There is a clear risk of emotional harm when the child becomes aware of these images in the future, and of his mother’s role in their production.

The scale and use of extremism within Islamic State’s educational curriculum, coupled with a child’s systematic normalization to, and resulting trauma from, acts of violence, will require a nuanced approach that must build on traditional demobilization, disarmament, and re-integration (DDR) infrastructure. Religious scholars, former extremists, researchers and de-radicalisation practitioners must be a crucial part of curriculum focusing on the re-education and de-radicalisation of children.
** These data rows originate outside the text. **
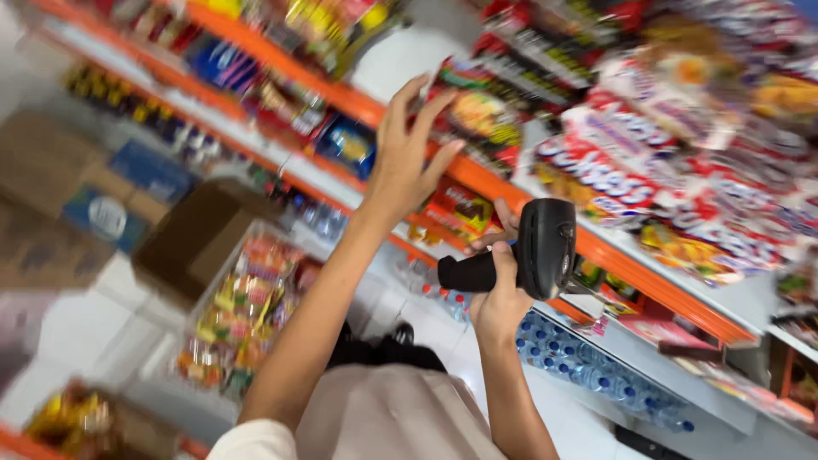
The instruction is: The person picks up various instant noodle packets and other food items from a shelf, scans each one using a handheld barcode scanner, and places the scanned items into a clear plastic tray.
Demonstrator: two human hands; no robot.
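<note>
- Left hand (407,153) raised toward the shelf, fingers spread and open, gripping nothing; fingertips just short of, or perhaps brushing, the snack packs (481,115) — too blurred to tell contact.
- Packs lie just beyond the left fingertips, up and to the right of the palm, standing on the orange-edged shelf (358,104).
- Right hand (501,294) lower and nearer the body, closed around the handle of a black scanner (532,251).
- Scanner's long axis roughly level: handle pointing left, head on the right, close to the orange shelf edge and facing it.
- Left hand clearly nearer the packs; right hand below and to the right of it, the two well apart.
- Small red pack (456,209) sits on the shelf below, between the two hands.
- Nothing between the left fingers and the packs.
- Red-and-white wrapped bars (613,162) fill the shelf to the right of the scanner.
- Bottles with blue caps (588,366) stand low, beneath the right hand.
- Open cardboard box (196,234) on the floor at left; beside it a clear bin (247,307) of bright sweets, both well away from the hands.
- Whole view tilted and blurred, so finer detail unreadable.
</note>
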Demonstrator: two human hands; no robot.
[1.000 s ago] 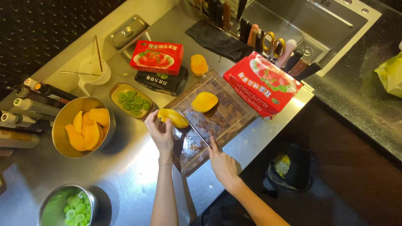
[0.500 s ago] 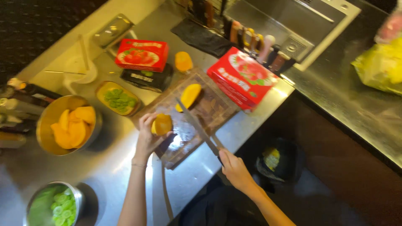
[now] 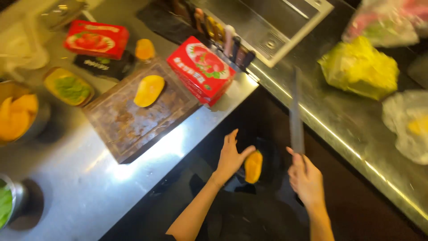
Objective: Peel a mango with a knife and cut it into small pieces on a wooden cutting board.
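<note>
My left hand [image 3: 232, 156] holds an orange-yellow mango piece [image 3: 253, 166] out over the dark floor, off the counter's edge. My right hand [image 3: 305, 176] grips the handle of a long knife [image 3: 295, 114] whose blade points up and away. On the dark wooden cutting board [image 3: 129, 120] lies one yellow mango half [image 3: 149, 90]. A metal bowl [image 3: 20, 118] at the left edge holds several peeled mango pieces.
Two red boxes [image 3: 201, 69] [image 3: 96, 39] sit on the steel counter [image 3: 89, 178], with another mango piece [image 3: 145, 49] and a small dish of green paste [image 3: 69, 87]. A knife rack [image 3: 223, 38] borders a sink. Plastic bags [image 3: 359, 67] lie on the right counter.
Both hands left the cutting board and moved right, off the counter edge. The left hand carried the mango piece with it; the knife lifted from the board and now points up.
</note>
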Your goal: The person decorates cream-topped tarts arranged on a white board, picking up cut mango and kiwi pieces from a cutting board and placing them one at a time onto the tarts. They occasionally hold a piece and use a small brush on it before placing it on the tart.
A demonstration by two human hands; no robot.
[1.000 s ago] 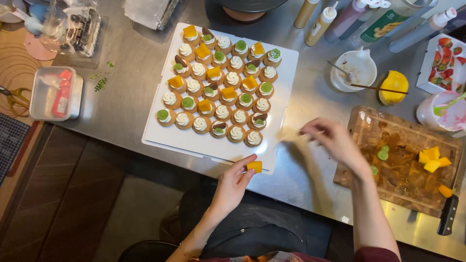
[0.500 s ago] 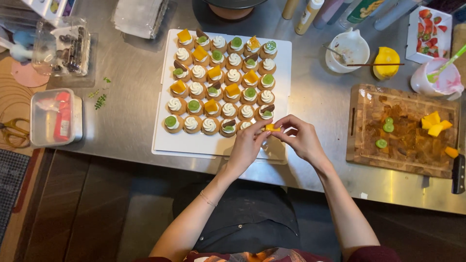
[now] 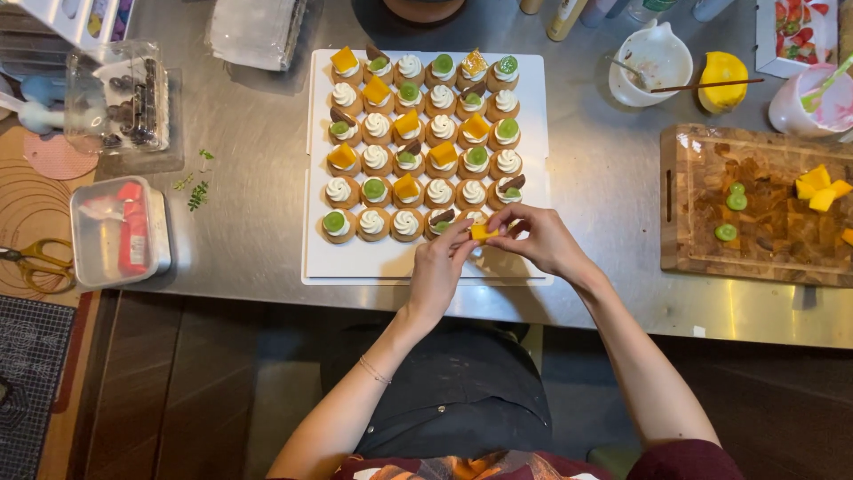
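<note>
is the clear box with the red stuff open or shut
Shut: a clear lid covers the clear box, and the red items show through it, on the steel counter.

Left hand (image 3: 437, 271) and right hand (image 3: 544, 242) cover the near right corner of the white tray (image 3: 355, 263); the tartlets (image 3: 418, 133) under them are hidden. Orange piece (image 3: 482, 233) sits between the fingertips, mostly covered, which hand grips it unclear. Bottles (image 3: 569, 13) and dark bowl (image 3: 425, 9) cut off by top edge. Fruit box (image 3: 800, 27) clipped at top. Cutting board (image 3: 755, 209) runs off right edge. Clear box (image 3: 120, 98) contents too small to identify.
</note>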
I have previously advocated for the creation of new, and compulsory, Safeguarding and Resilience against Extremism (SRE) training to achieve this, and to involve young people in the development of de-radicalisation programming to ensure that it truly reflects their experiences.

SRE training must be delivered to all frontline practitioners engaging with children exiting terrorist organizations – whether they are teachers, foster parents, police, border control, nurses, or local authorities – to understand that the experiences of children who have been recruited and preyed on by groups like Islamic State will be very different from other childhood trauma. Actors within this network should be given SRE training to increase vigilance and enable them to spot smugglers, gangs, and terrorists that target children at various points, and often work together to achieve this. This will all involve recognition of the unique and sophisticated processes that terrorist groups use to radicalize children.

Only by doing so can we prevent their use, and prepare for their return.